Fintech also needs to tackle resistance from financial institutions and banks that form an old boys club. Plus, there are legitimate fears such as cyber security and the possibility of banks spying on one another using the shared transactional platform.
Some entities are also not eager to let Fintech take control of the game. This Financial Times report was one of the first to reveal this development which strays from the main goal of blockchain advocates.
Many people are enthusiastic that bitcoin and its blockchain model can lead to the democratisation of banking as they can perform their transactions without intervention from big players such as bankers and the government. Bankers are also open to the idea of using blockchain technology without bitcoin as it promises cost reduction and efficiency.

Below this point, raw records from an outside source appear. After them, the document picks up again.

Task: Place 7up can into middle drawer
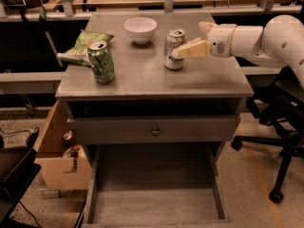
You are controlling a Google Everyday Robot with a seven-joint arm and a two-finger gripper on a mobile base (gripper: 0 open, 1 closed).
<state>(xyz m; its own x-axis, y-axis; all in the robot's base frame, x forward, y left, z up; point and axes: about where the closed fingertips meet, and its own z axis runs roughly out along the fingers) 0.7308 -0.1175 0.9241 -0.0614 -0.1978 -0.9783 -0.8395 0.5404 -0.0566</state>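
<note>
The 7up can [173,49] stands upright on the grey cabinet top [152,80], right of centre. My gripper [186,41] reaches in from the right at can height and is open. Its near finger [191,49] lies against the can's right front side, and the other finger sits further back, right of the can. The can rests on the top and is not lifted. The middle drawer [154,203] is pulled out wide below, and its pale plank floor is bare.
A dark green can [101,61] and a green chip bag [83,45] sit at the left of the top, with a white bowl [140,29] at the back. A drawer front with a knob [155,131] is above the open drawer. A cardboard box [59,153] is on the left and an office chair [280,127] on the right.
</note>
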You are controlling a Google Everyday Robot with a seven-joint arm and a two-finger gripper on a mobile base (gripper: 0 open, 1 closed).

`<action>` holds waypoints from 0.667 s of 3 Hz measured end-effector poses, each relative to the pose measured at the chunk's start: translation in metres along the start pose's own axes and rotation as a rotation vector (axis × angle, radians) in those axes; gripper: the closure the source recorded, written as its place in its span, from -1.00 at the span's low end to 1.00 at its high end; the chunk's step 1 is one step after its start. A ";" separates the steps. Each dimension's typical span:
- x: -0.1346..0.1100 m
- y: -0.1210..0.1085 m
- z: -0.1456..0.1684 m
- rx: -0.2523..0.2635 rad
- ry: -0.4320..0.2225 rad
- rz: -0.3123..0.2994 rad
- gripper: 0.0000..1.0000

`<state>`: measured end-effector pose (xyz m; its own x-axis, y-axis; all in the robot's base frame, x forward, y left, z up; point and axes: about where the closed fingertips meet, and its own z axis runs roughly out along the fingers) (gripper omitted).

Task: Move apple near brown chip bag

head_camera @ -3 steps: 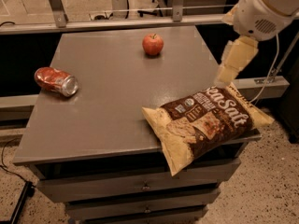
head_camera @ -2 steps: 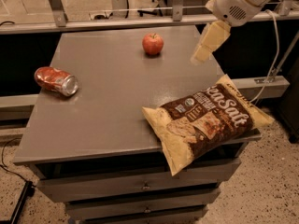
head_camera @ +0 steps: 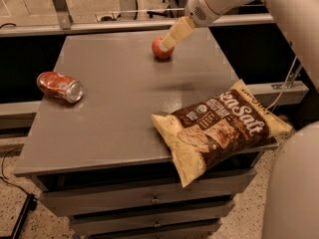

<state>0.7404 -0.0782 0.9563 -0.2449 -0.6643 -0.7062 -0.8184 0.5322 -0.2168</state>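
The apple (head_camera: 158, 52), small and red, sits on the grey table (head_camera: 114, 118) near its far edge, right of centre. My gripper (head_camera: 168, 43), cream-coloured, reaches down from the upper right and its tip is right at the apple's top right side, covering part of it. The brown chip bag (head_camera: 219, 129), dark brown and pale yellow with white "Sea Salt" lettering, lies flat at the table's front right corner and hangs over the edge. The apple is well apart from the bag, toward the far side.
A crushed red soda can (head_camera: 60, 86) lies on its side at the table's left. Drawers (head_camera: 154, 200) sit below the tabletop. A metal rail (head_camera: 99, 26) runs behind the table. The robot's pale arm (head_camera: 294, 14) fills the right side of the view.
The gripper has moved left and away from the camera, from beside the table's right edge above the bag to the apple. Apple, bag and can have not moved.
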 end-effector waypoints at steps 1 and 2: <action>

Peter Randall, CEO of UK-based blockchain vendor Set, reports that banks are discussing a scenario in which only trader insiders, regulators, and bankers, can access and use blockchain to improve the financial services sector.
Who will win the battle, Fintech or the financial services industry? The young Turks are battling hard to change the attitude and mindset of the old guard.
Bankers think blockchain has the marketing potential to improve their margins. Fintech will benefit from the turning tide if this technological disruption takes place.
Our opinion? As history repeats itself, we think Fintech will win the battle as no force or industry can stop the constant march of technological growth and evolution.